Vessel service disruptions
«We are likely to see a lot of port omissions by vessels and congestion at major ports. We are now being advised by shipping lines of some significant service cancellations that will create weeks where vessels are not operating as they look to realign their schedules — the impact is already being felt within the industry as we enter April,» he added. «As congestion spreads carriers will unload vessels at a single early port in order to get ships back to Asia quicker, which means that cargoes destined for multiple European ports will have to move to the correct destination by feeder or other means.»
Another extension of the pain is likely to be the actions that the lines will take to recover their schedules, which is likely to include blanking sailings, omitting port calls or deploying ‘extra loaders’, he noted — «although this latter is less likely given the state of the charter market».

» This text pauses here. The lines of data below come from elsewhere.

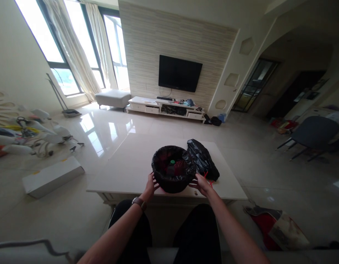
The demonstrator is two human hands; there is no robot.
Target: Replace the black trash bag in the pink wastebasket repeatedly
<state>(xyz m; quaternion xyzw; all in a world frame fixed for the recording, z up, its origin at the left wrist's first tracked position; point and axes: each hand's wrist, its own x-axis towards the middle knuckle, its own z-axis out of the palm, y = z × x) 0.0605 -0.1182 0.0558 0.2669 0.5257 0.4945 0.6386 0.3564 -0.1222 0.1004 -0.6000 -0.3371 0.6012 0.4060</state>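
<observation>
A round trash bin (172, 185) lined with a black garbage bag (158, 156) stands upright near the front edge of the white coffee table (125, 165). Inside it I see a bottle with a green cap (172, 161) and something dark red and textured (179, 168). My left hand (150, 184) grips the bin's left side, below the rim. From the right, my right hand (201, 184) holds the opposite side, its fingers partly under the bag's overhang. Just beyond that hand lies a full-looking black plastic bag (202, 157) with red drawstrings (206, 175).
A long white box (55, 178) lies on the floor at left, near jumbled white equipment (43, 135). A fabric bag (279, 227) is on the floor at right. Farther off are a TV cabinet (142, 103), a grey bench (113, 97) and a dark chair (314, 132).
</observation>
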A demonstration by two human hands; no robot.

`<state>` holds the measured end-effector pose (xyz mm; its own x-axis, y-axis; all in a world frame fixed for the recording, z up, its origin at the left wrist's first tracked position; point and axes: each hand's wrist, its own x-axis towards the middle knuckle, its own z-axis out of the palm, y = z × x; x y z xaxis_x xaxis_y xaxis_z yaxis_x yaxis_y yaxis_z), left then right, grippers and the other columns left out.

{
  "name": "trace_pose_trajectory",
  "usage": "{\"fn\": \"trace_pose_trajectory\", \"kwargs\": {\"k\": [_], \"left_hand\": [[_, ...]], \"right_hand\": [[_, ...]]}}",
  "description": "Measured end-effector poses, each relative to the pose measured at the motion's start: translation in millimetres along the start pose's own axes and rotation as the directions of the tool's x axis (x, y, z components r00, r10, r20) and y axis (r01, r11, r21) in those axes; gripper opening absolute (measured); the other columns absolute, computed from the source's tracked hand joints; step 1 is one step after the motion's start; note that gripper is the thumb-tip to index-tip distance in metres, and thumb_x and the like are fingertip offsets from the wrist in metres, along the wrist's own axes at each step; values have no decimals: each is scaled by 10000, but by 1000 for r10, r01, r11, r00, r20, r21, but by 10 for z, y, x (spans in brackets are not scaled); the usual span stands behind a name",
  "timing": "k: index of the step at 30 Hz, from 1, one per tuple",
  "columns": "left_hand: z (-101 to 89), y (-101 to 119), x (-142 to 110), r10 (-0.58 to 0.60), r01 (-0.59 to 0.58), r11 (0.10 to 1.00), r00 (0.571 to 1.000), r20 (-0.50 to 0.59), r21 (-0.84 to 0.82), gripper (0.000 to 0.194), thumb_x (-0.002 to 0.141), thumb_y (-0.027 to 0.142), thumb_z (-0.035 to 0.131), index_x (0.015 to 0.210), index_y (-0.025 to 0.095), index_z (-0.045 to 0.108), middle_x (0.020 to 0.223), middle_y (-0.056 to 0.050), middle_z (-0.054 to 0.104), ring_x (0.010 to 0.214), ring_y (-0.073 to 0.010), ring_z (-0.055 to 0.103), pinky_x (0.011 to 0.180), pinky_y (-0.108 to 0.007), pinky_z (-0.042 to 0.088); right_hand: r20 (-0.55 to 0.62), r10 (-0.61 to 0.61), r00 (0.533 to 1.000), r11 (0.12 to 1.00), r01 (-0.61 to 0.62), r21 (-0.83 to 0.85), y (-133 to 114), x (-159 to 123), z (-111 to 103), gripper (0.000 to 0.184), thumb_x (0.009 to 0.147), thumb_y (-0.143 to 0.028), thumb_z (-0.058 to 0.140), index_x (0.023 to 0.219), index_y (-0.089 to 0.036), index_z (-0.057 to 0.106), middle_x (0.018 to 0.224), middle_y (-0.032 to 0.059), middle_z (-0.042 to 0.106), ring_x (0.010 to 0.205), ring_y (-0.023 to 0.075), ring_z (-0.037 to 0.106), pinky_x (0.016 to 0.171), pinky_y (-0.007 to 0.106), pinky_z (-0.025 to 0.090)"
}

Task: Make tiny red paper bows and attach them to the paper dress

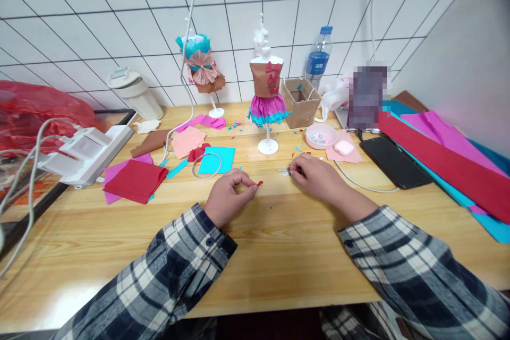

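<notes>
From here I see both hands over the middle of the worktop (287, 265), the plaid sleeves coming in across its near edge. The left hand (231, 196) has its grip together, thumb and fingertip pinched on a small red scrap (260, 183) that pokes out towards the middle. The right hand (316, 178) has its grip closed around small scissors (283, 171); the fingers hide the handles, and the blades point towards the left edge, slightly apart, near the scrap but not touching it.

Straight ahead, nearer the far edge, a dress form (268, 98) stands upright in a brown top with red bows and a magenta skirt with a turquoise hem. A second dressed form (203, 66) stands towards the far left corner. Just beside the first, on its right, is a cardboard box (303, 110), with a pink dish (321, 138) of small shiny pieces in front of it.

Towards the left edge lies folded red paper (135, 180); nearer the left hand, a thin ring (195, 168) overlaps a turquoise sheet (225, 158). A black phone (396, 162) lies near the right edge, beside long coloured strips (446, 159).
</notes>
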<state>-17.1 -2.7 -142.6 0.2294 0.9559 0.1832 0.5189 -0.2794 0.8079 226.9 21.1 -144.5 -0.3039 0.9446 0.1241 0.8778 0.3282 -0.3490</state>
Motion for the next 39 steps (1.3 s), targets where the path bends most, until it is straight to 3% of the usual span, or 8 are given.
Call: {"fn": "trace_pose_trajectory", "kwargs": {"k": [4, 6, 9, 12, 18, 24, 31, 39], "left_hand": [[22, 13, -2, -18, 18, 1000, 998, -57, -3, 102, 728, 254, 640, 654, 183, 628, 764, -30, 631, 783, -180, 601, 794, -341, 474], [39, 34, -7, -11, 12, 1000, 995, -98, 11, 102, 732, 249, 638, 653, 185, 629, 764, -26, 626, 781, -177, 599, 791, -336, 473], [63, 69, -20, 25, -15, 998, 986, -164, 63, 95, 738, 245, 644, 662, 189, 633, 779, -20, 622, 780, -172, 600, 791, -332, 471], [79, 96, -30, 57, -31, 992, 976, -210, 125, 83, 742, 236, 651, 673, 191, 644, 791, -19, 614, 791, -174, 600, 793, -334, 468], [114, 150, -56, 154, -108, 972, 963, -219, 207, 72, 744, 218, 667, 679, 191, 651, 792, -25, 610, 800, -181, 594, 779, -349, 452], [113, 196, -88, 289, -246, 938, 944, -162, 243, 79, 750, 220, 665, 681, 188, 642, 759, -23, 608, 753, -177, 584, 749, -361, 429], [90, 202, -91, 289, -249, 928, 950, -114, 277, 66, 746, 213, 653, 683, 198, 639, 755, -20, 618, 758, -180, 580, 751, -361, 418], [96, 199, -107, 306, -264, 908, 948, -85, 325, 62, 763, 238, 649, 711, 211, 669, 768, -20, 630, 780, -184, 575, 767, -361, 414]], "right_hand": [[-17, 216, 976, 869, -184, 458, -99, -43, -47, 129, 797, -289, 587, 833, -181, 648, 688, 1, 624, 591, 120, 520, 572, 245, 373], [179, 209, 961, 657, -274, 702, -266, -99, -46, 199, 772, -349, 615, 831, -168, 671, 670, 6, 619, 535, 103, 486, 501, 229, 356], [477, 66, 877, 290, -474, 831, -518, -185, -16, 286, 781, -399, 592, 917, -176, 706, 933, 64, 679, 525, 81, 488, 394, 200, 286], [539, 29, 842, 128, -538, 833, -639, -224, 27, 276, 732, -372, 665, 934, -190, 708, 1014, 59, 672, 522, 58, 485, 364, 173, 260], [476, 90, 875, 149, -484, 862, -661, -211, 130, 235, 701, -368, 725, 819, -172, 673, 556, -56, 509, 434, 47, 407, 349, 156, 249], [450, 94, 888, 252, -458, 852, -654, -206, 145, 223, 757, -385, 673, 771, -170, 616, 498, -69, 491, 404, 51, 416, 349, 153, 290], [412, 137, 901, 422, -429, 799, -670, -208, 77, 186, 773, -350, 653, 771, -174, 594, 459, -71, 489, 389, 61, 430, 358, 160, 335], [388, 168, 906, 451, -420, 788, -679, -196, 67, 130, 772, -293, 635, 756, -175, 582, 434, -79, 476, 358, 64, 434, 354, 168, 346]]}}
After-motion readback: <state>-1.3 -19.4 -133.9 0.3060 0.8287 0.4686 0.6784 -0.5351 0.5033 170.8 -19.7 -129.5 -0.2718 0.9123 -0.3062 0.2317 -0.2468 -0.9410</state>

He concluded: «With ships out of position and far behind schedule, port congestion spreading and continuing container imbalances, all the ingredients are there for further rises in rates and carriers may feel entitled to extend surcharges for another few months or even increase them to the general market who are not under contracted commitments.»
Meanwhile, Alex Veitch, general manager for public policy at freight transport association Logistics UK, commented: "News that the stranded cargo vessel the EverGiven, has finally been refloated and is no longer blocking the Suez Canal is excellent news for global supply chains. However, with more than 300 ships stuck behind the ship waiting to travel through the canal, the impact of the incident will continue to be felt around the world for some weeks.
«Any delay to deliveries from the Far East will mean delays in picking up goods from UK ports for export, as well as slowing down deliveries into the UK’s supply chain. Goods affected by the delays will include seasonal stock for UK retailers, so gaps may start to appear unless the situation is resolved quickly.
«It is now vitally important to clear the „traffic jam“ of ships delayed in the Canal as quickly as possible, to restart the supply chain and minimise any disruption. However, the clearance of so many ships at one time could cause congestion at ports along the supply chain, with a resultant slowdown in port productivity.»